Here’s an example of such a statement, “I’ll have a child by 2023”.

In contrast, WOULD is used for hypothetical situations. Hypothetical situations are speculative; you imagine that they could happen but there is no evidence to say for sure that it will happen. Hypothetical statements are not the same as predictive statements. For hypothetical situations, WOULD is the appropriate auxiliary. Take a look at this example “If you had Hulk’s superpowers, WOULD you join the military”? Remember, WILL is for beliefs or predictions. WOULD on the hand is for hypothetical sentences.

In addition to our lesson on WOULD and WILL, there was a discussion on the actual meaning of the adjective NOTORIOUS. What do we really mean when we say ‘Ofoe is  NOTORIOUS with the ladies?”

Do we merely mean that Ofoe is famous, or do we mean something else?

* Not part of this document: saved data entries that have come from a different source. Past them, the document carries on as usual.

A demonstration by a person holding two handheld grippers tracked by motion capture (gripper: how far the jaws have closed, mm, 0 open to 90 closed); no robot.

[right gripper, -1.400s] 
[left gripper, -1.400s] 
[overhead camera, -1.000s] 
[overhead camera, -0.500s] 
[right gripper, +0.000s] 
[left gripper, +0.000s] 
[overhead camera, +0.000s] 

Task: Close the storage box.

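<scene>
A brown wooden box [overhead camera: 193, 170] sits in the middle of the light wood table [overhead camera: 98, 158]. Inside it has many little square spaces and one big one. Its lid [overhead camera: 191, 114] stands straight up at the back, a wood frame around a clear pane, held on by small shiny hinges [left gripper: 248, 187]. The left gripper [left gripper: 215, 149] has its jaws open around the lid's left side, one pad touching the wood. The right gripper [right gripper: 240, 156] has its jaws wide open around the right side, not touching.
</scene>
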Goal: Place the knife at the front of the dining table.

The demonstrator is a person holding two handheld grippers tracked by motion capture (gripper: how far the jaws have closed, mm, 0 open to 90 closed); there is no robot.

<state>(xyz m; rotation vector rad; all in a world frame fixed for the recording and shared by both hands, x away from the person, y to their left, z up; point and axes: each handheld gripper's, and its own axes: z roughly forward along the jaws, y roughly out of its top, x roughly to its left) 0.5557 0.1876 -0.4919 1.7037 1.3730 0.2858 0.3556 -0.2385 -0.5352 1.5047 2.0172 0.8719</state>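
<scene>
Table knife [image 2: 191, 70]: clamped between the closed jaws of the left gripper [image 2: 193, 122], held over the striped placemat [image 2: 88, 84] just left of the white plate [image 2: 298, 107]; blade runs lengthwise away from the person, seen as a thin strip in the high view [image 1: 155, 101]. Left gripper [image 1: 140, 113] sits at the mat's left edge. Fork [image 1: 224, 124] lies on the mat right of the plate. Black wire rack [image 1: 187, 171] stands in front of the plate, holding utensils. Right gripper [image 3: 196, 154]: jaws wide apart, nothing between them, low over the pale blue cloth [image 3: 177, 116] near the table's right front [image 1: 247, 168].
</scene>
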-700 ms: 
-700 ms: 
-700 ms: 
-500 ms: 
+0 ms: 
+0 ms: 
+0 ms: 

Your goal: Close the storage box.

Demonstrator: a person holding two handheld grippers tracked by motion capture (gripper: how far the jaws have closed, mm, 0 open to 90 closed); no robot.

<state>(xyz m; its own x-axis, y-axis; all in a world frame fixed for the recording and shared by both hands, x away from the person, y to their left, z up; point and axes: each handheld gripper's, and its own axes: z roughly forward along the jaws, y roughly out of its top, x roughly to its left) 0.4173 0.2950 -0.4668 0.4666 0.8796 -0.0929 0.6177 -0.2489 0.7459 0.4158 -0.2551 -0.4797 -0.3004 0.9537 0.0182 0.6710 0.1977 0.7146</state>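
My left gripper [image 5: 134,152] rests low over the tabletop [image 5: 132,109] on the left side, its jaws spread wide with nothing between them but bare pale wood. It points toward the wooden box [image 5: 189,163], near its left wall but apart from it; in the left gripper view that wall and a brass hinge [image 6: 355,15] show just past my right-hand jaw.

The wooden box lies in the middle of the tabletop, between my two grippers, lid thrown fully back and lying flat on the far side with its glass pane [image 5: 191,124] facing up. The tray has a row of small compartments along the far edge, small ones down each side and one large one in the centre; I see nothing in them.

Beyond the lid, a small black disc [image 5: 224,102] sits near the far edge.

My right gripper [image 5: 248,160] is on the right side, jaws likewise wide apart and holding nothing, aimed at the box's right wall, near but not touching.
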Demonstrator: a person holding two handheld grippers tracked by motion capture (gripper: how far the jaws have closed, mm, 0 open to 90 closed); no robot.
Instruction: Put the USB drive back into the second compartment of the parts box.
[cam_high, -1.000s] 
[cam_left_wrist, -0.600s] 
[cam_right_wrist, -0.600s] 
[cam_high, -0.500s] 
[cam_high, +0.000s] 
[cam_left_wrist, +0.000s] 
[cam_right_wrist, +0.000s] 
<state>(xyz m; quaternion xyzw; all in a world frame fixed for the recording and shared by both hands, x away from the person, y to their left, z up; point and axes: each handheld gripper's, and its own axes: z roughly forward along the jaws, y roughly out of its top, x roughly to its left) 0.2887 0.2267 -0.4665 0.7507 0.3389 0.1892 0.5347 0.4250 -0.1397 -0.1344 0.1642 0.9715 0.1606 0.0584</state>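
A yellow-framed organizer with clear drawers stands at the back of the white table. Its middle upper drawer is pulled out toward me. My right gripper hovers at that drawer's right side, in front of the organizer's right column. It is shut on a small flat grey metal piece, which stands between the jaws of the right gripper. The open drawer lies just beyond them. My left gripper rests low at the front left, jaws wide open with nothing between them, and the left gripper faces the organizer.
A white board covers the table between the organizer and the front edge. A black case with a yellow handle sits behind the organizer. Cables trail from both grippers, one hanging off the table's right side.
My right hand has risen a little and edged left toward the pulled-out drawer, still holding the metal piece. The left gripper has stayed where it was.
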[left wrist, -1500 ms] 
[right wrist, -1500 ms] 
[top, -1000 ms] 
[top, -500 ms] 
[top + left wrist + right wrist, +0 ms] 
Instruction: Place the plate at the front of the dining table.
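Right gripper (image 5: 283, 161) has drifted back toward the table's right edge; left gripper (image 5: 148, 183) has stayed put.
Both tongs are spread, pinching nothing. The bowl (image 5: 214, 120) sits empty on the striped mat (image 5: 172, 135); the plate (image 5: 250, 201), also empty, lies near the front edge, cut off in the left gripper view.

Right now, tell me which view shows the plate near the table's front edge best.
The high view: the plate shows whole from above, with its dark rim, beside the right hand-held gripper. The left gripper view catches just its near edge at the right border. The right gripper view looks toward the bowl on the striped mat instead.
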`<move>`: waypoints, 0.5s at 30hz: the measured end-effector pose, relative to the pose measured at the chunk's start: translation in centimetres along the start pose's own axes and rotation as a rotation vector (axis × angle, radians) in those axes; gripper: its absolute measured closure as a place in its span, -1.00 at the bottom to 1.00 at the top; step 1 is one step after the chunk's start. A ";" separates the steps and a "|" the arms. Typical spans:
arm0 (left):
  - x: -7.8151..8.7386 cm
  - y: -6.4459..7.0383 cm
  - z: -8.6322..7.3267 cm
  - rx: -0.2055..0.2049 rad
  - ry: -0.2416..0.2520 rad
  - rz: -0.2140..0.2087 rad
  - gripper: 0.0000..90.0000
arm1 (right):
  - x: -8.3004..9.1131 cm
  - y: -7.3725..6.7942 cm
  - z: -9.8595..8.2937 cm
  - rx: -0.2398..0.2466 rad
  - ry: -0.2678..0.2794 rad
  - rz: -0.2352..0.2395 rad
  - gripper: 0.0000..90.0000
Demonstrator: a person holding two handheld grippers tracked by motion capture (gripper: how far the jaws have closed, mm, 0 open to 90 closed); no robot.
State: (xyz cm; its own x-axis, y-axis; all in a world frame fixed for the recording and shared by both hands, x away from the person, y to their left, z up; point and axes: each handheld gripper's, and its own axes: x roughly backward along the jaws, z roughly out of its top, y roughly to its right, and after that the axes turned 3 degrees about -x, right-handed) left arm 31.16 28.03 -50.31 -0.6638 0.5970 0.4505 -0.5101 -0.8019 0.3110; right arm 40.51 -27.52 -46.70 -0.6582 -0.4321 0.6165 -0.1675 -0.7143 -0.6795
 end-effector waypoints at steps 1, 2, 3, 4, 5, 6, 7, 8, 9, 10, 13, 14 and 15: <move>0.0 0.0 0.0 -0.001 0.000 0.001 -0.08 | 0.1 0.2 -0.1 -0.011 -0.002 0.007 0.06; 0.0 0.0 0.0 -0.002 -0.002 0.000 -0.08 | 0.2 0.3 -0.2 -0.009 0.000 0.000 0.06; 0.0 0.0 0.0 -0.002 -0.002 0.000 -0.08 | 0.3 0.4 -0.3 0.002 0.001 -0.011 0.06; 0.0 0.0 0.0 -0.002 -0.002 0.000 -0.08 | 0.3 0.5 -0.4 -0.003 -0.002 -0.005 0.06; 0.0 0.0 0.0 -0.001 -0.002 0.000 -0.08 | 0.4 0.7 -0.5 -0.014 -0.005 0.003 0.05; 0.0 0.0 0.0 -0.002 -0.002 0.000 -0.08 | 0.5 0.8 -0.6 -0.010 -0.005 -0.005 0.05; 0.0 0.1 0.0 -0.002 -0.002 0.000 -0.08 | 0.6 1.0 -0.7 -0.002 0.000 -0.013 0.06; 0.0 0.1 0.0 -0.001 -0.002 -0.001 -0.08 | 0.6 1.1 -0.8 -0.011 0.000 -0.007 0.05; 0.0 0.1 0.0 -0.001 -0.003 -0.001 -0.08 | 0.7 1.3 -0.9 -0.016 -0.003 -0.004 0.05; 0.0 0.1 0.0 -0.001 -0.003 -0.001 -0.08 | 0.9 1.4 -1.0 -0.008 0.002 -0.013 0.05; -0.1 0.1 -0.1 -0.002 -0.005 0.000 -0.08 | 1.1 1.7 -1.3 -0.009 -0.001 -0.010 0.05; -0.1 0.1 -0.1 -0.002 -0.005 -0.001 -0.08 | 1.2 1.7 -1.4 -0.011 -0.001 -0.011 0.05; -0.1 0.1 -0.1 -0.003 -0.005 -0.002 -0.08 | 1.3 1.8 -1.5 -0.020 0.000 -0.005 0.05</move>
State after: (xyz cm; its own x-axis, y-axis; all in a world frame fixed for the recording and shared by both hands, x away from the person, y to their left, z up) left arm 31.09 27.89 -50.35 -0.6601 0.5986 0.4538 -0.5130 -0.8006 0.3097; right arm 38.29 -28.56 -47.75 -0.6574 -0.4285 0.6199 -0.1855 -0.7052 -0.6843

A common assumption amongst some speakers of Ghanaian English is that notorious is a synonym for FAMOUS. NOTORIOUS means “to be generally known and talked of, especially for something bad.” It does not exactly mean FAMOUS. NOTORIOUS goes beyond mere fame.

This is an example of the correct use of NOTORIOUS. “Dela is notorious for her violent outbursts”

Do keep in mind that NOTORIOUS is not the same as FAMOUS.